- **WORK TO BE COMPLETED**:
Transcribe all the records exactly and omit any images they hold.

- **DATASET ENTRIES**:

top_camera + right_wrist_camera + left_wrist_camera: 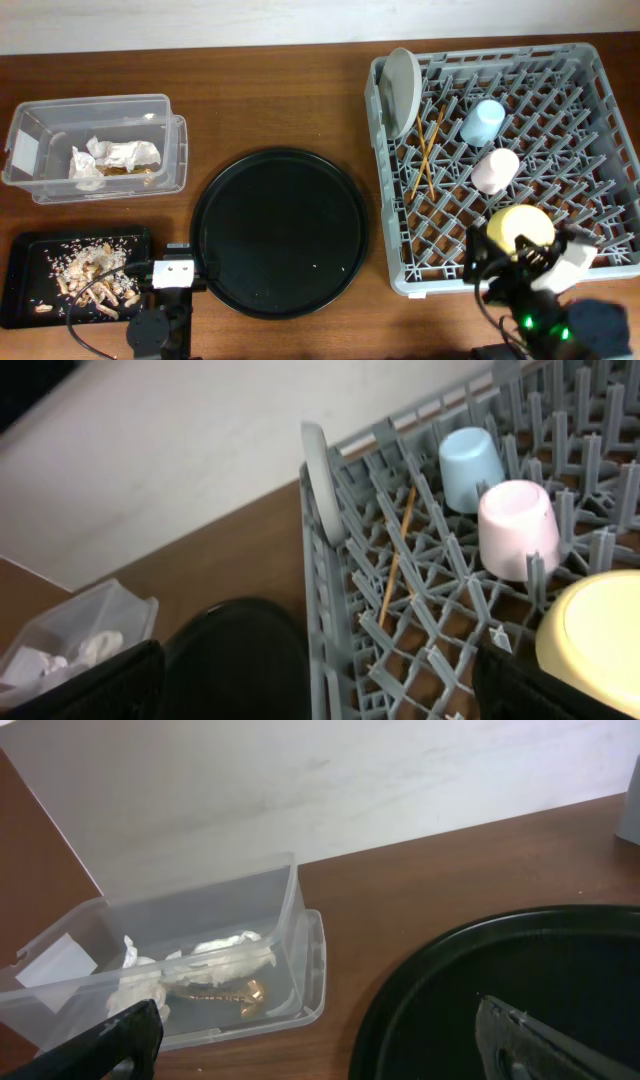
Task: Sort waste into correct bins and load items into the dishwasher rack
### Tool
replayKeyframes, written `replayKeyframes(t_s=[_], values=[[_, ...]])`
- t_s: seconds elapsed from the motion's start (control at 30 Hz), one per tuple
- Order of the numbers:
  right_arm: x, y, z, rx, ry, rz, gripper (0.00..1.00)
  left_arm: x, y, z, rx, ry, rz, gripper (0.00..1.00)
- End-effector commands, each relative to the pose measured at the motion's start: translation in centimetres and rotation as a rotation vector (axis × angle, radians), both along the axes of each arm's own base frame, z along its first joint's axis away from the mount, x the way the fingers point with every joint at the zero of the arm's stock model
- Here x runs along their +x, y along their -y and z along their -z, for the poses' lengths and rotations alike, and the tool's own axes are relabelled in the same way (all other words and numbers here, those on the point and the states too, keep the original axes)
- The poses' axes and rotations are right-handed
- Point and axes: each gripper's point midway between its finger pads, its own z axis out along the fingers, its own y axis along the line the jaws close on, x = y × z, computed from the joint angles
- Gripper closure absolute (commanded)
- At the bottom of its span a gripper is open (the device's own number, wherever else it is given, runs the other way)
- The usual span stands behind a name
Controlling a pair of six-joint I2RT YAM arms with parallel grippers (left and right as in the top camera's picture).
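The grey dishwasher rack (pixel 400 255) at the right holds the pale plate (pixel 403 90) upright at its left edge, two chopsticks (pixel 428 150), the blue cup (pixel 482 122), the pink cup (pixel 495 170) and the yellow-green bowl (pixel 520 228) upside down. The right wrist view shows the rack (pixel 330 610), plate (pixel 322 485), chopsticks (pixel 392 575), both cups and the bowl (pixel 595 640). My right gripper (pixel 520 262) (pixel 315 680) is open and empty at the rack's near edge beside the bowl. My left gripper (pixel 175 272) (pixel 320 1032) is open and empty by the near table edge.
The clear tub (pixel 165 110) (pixel 290 910) at the far left holds white-and-gold wrappers (pixel 115 158) (pixel 200 970). The shallow black tray (pixel 20 300) at the near left holds food scraps (pixel 95 275). A big round black tray (pixel 280 232) (pixel 520 980) lies in the middle.
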Motion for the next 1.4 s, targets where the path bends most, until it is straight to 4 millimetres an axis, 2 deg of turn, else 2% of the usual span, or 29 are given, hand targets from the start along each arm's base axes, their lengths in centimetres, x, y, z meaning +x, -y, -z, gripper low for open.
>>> replayKeyframes(t_s=[0.0, 0.03, 0.17, 0.3, 0.43, 0.57, 0.77, 0.83, 0.93, 1.03, 1.13, 1.37], values=[[-1.9, -0.2, 0.7, 0.019, 0.094, -0.021, 0.02, 0.0, -0.1, 0.3, 0.015, -0.005, -0.005, 0.01], [-2.4, -0.2, 0.7, 0.022, 0.129, -0.021, 0.01, 0.0, -0.1, 0.3, 0.015, -0.005, -0.005, 0.01], [-0.3, 0.9, 1.1, 0.002, 0.168, 0.047, 0.02, 0.0, -0.1, 0.3, 0.015, -0.005, -0.005, 0.01], [2.5, 0.3, 1.6, -0.056, 0.301, 0.011, 0.02, 0.0, -0.1, 0.3, 0.015, -0.005, -0.005, 0.01], [4.2, -0.3, 2.0, -0.1, 0.423, -0.015, 0.02, 0.0, -0.1, 0.3, 0.015, -0.005, -0.005, 0.01], [5.3, -0.3, 3.7, -0.136, 0.47, -0.012, 0.02, 0.0, -0.1, 0.3, 0.015, -0.005, -0.005, 0.01], [5.6, -0.2, 3.8, -0.18, 0.57, 0.003, 0.02, 0.0, -0.1, 0.3, 0.015, -0.005, -0.005, 0.01], [5.7, -0.2, 4.2, -0.256, 0.562, -0.003, 0.02, 0.0, -0.1, 0.3, 0.015, -0.005, -0.005, 0.01], [6.1, -0.1, 6.5, -0.367, 0.482, -0.022, 0.02, 0.0, -0.1, 0.3, 0.015, -0.005, -0.005, 0.01], [6.3, 1.6, 11.4, -0.4, 0.265, 0.037, 0.02, 0.0, -0.1, 0.3, 0.015, -0.005, -0.005, 0.01], [6.3, 1.7, 11.3, -0.475, 0.275, 0.024, 0.01, 0.0, -0.1, 0.3, 0.015, -0.005, -0.006, 0.01], [6.3, 1.4, 11.3, -0.478, 0.277, 0.01, 0.02, 0.0, -0.1, 0.2, 0.015, -0.004, -0.005, 0.01]])
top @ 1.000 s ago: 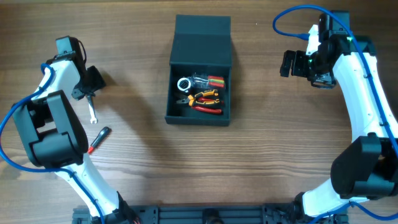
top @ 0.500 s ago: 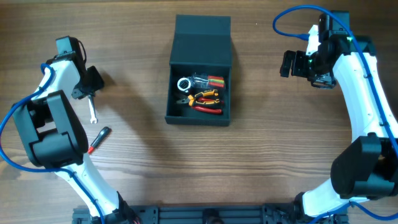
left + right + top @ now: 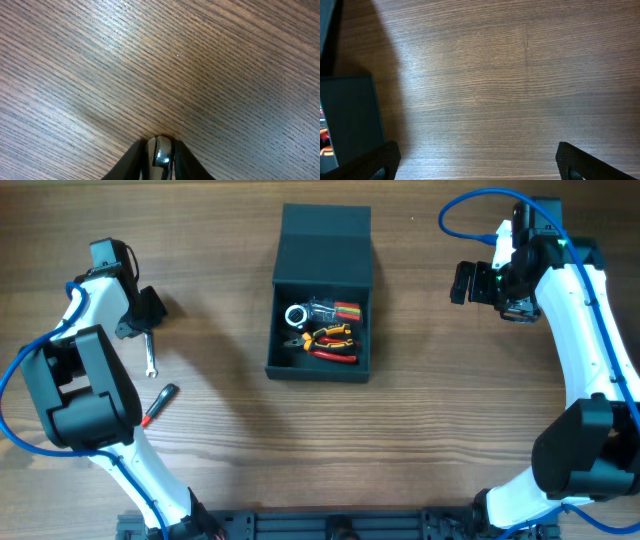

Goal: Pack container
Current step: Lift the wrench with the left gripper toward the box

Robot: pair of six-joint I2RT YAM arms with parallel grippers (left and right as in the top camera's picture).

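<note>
At the middle of the wooden table (image 3: 450, 430) sits the container (image 3: 318, 370), a square box in a dull, dark teal-grey. Its flap lid (image 3: 326, 240), the same colour, is open and lies back on the far side, away from the robot's base. The box is far bigger than the tools around it. Inside, against the dark floor, lie a pair of pliers (image 3: 330, 345) with red and yellow handles, a shiny ring-shaped metal piece (image 3: 297, 315) and a small cluster of red and green parts (image 3: 346, 309) too small to identify. All of them sit toward the far half of the box.

Well to the left of the box, the left gripper (image 3: 147, 330) is down at the table over the upper end of a small silver wrench (image 3: 150, 358). From the left wrist camera, its two dark fingers (image 3: 137, 157) are pressed in on either side of a bright metal piece, the wrench's end (image 3: 160, 155), pinching it. A screwdriver (image 3: 158, 405) with a red and black handle lies on the wood nearer the robot, apart from the wrench.

Off to the right of the box, the right gripper (image 3: 465, 282) hangs above the table with its fingers spread wide. Its wrist camera shows the container's (image 3: 350, 120) dark side at the left edge.
</note>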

- **SOLUTION FOR THIS EXERCISE**:
top_camera + right_wrist_camera + left_wrist_camera: 
Task: Sort waste into correct bins and load items into the dishwasher rack
### Tool
replayKeyframes, written `replayKeyframes(t_s=[_], values=[[_, ...]])`
- t_s: seconds elapsed from the motion's start (control at 30 Hz), one per tuple
- Order of the numbers:
  right_arm: x, y, z, rx, ry, rz, gripper (0.00..1.00)
  left_arm: x, y, z, rx, ry, rz, gripper (0.00..1.00)
- End-effector commands, each relative to the pose measured at the motion's start: translation in centimetres and rotation as a rotation vector (axis × angle, radians), both along the axes of each arm's own base frame, z along its first joint's axis away from the mount, x the way the fingers point with every joint at the zero of the arm's stock model
- Here x runs along their +x, y along their -y and z along their -z, for the poses' lengths and rotations alike, and the tool's own axes are relabelled in the same way (all other words and numbers here, those on the point and the states too, keep the original axes)
- The poses' axes and rotations are right-handed
- Point and axes: each gripper's point midway between its finger pads, its own z axis out along the fingers, its own y axis along the line the jaws close on, x = y × z, computed from the joint angles
- Gripper closure absolute (commanded)
- At the bottom of its span a gripper is open (the device's own number, wherever else it is given, runs the other way)
- The usual span stands behind a name
Controlling a pair of six-joint I2RT YAM arms with parallel grippers (left and right as in the top camera's picture).
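The grey dishwasher rack (pixel 400 255) at the right holds the pale plate (pixel 403 90) upright at its left edge, two chopsticks (pixel 428 150), the blue cup (pixel 482 122), the pink cup (pixel 495 170) and the yellow-green bowl (pixel 520 228) upside down. The right wrist view shows the rack (pixel 330 610), plate (pixel 322 485), chopsticks (pixel 392 575), both cups and the bowl (pixel 595 640). My right gripper (pixel 520 262) (pixel 315 680) is open and empty at the rack's near edge beside the bowl. My left gripper (pixel 175 272) (pixel 320 1032) is open and empty by the near table edge.
The clear tub (pixel 165 110) (pixel 290 910) at the far left holds white-and-gold wrappers (pixel 115 158) (pixel 200 970). The shallow black tray (pixel 20 300) at the near left holds food scraps (pixel 95 275). A big round black tray (pixel 280 232) (pixel 520 980) lies in the middle.
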Motion for the next 1.4 s, targets where the path bends most, until it is straight to 4 millimetres an axis, 2 deg of turn, else 2% of the usual span, or 29 are given, hand targets from the start along each arm's base axes, their lengths in centimetres, x, y, z meaning +x, -y, -z, gripper low for open.
>>> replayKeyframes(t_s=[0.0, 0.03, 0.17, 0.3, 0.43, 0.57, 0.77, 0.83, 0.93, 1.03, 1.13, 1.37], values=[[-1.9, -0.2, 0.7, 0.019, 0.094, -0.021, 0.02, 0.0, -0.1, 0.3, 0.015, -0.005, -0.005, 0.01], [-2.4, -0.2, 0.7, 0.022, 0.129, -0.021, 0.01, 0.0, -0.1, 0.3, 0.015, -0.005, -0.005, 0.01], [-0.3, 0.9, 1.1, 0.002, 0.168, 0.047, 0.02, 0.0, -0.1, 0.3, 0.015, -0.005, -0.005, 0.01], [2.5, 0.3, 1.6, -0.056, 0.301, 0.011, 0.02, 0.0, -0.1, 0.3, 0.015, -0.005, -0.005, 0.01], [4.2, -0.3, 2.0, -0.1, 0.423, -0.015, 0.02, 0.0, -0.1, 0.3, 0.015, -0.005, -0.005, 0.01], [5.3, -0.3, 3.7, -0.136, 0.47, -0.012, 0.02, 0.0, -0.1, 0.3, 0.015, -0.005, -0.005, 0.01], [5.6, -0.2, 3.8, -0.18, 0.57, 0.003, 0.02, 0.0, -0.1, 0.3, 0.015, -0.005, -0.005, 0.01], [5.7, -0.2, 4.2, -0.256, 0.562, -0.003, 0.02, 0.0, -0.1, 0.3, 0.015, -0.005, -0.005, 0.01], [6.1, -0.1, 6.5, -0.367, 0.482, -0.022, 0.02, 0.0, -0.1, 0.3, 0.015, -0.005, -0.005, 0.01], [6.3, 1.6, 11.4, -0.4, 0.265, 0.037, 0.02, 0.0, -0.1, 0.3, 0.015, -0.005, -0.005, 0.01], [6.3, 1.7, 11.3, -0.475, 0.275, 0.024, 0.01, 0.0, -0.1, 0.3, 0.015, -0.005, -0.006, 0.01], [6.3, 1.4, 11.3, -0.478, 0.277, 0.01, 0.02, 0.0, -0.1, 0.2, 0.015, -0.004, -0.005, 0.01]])
top @ 1.000 s ago: 
top @ 0.500 s ago: 
left + right + top @ now: 

Goal: Pack container
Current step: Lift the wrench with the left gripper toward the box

Robot: pair of six-joint I2RT YAM arms with parallel grippers (left and right as in the top camera's picture).

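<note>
At the middle of the wooden table (image 3: 450, 430) sits the container (image 3: 318, 370), a square box in a dull, dark teal-grey. Its flap lid (image 3: 326, 240), the same colour, is open and lies back on the far side, away from the robot's base. The box is far bigger than the tools around it. Inside, against the dark floor, lie a pair of pliers (image 3: 330, 345) with red and yellow handles, a shiny ring-shaped metal piece (image 3: 297, 315) and a small cluster of red and green parts (image 3: 346, 309) too small to identify. All of them sit toward the far half of the box.

Well to the left of the box, the left gripper (image 3: 147, 330) is down at the table over the upper end of a small silver wrench (image 3: 150, 358). From the left wrist camera, its two dark fingers (image 3: 137, 157) are pressed in on either side of a bright metal piece, the wrench's end (image 3: 160, 155), pinching it. A screwdriver (image 3: 158, 405) with a red and black handle lies on the wood nearer the robot, apart from the wrench.

Off to the right of the box, the right gripper (image 3: 465, 282) hangs above the table with its fingers spread wide. Its wrist camera shows the container's (image 3: 350, 120) dark side at the left edge.
</note>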

Thus the exercise is complete.